East Asia's phenomenal economic development has often been interpreted in the West as the fruits of an economic policy which allowed market forces to take their full effect. Others emphasised the dominating role of the intervening "developmental state". Both explanations lack historical foundation and ignore the decisive fundamentals which permitted the "economic miracle". It was the particularly virulent Cold War in the Pacific area which moved the USA to set a course that led to the economic rise of Japan, Taiwan, South Korea and later Thailand, Malaysia and Indonesia. This involved massive financial aid and the largely one-sided opening of the US market to Asian exports. The background to the Cold War also explains the political configuration which gave rise to the authoritarian "developmental states". These were firmly anticommunist dictatorships with American blessing. The Korean War and later the Vietnam War created extremely favourable economic conditions - the former for Japan and the latter for the emerging East Asian economies. The cases of Vietnam and the Philippines also showed, however, that the syndrome created by the anticommunist American strategy was not alone enough to generate economic miracles. From the late eighties, the Asian success story was increasingly taken as the basis for the concept of a state-centred Asian alternative to the neoliberal Western economic model.
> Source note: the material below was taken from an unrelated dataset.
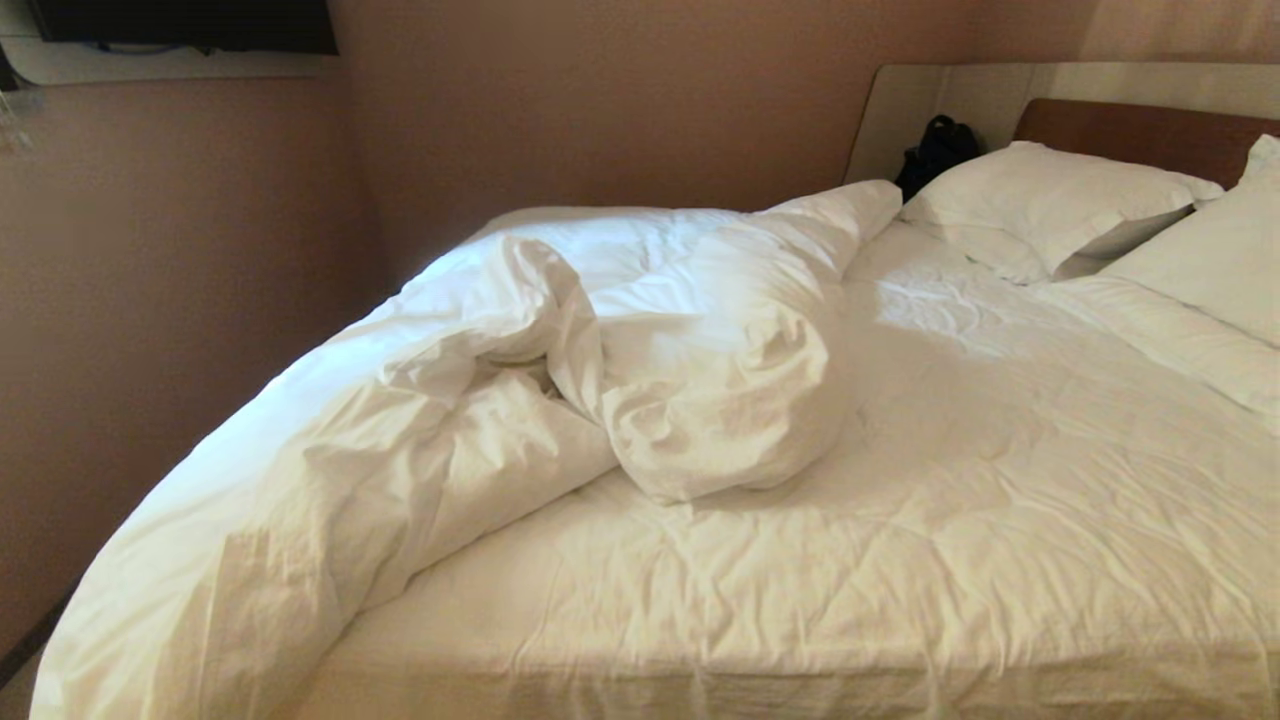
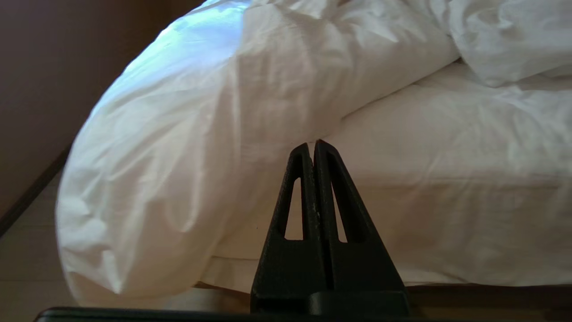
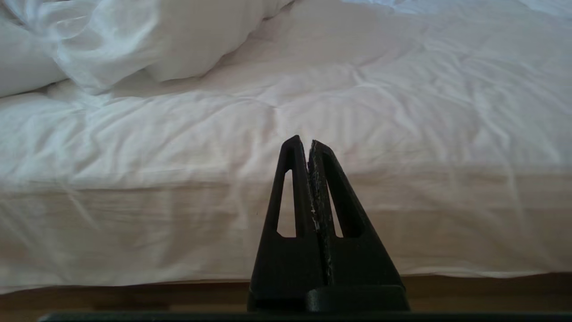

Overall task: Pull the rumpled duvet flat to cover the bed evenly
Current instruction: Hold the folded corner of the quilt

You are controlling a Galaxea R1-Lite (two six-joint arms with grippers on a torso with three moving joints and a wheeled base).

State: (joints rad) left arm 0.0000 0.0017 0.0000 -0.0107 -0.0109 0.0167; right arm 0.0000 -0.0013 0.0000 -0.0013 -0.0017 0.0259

Although this idea was moved into centre stage in some political circles (particularly in Japan and Malaysia), it did not achieve any policy-determining momentum in the region. An additional factor was that the inherent weaknesses of the "Asian model" became increasingly evident, particularly in Japan. The great financial crisis which originated in Thailand in 1997 offered the USA an opportunity to limit the Asian challenge and consolidate the dominance of neoliberal principles of economic order. Today more than ever for a very long time, the USA determines the limits of what is possible in terms of economic policy. Neoliberalism has won only a Pyrrhic victory, however. The prolonged decline of capitalist economies which started in the seventies has not been stopped. On the contrary, the Asian crisis signals an impending crisis for the entire world capitalist economy. The time is ripening for alternatives to both the neoliberal model and the authoritarian Asian economic model.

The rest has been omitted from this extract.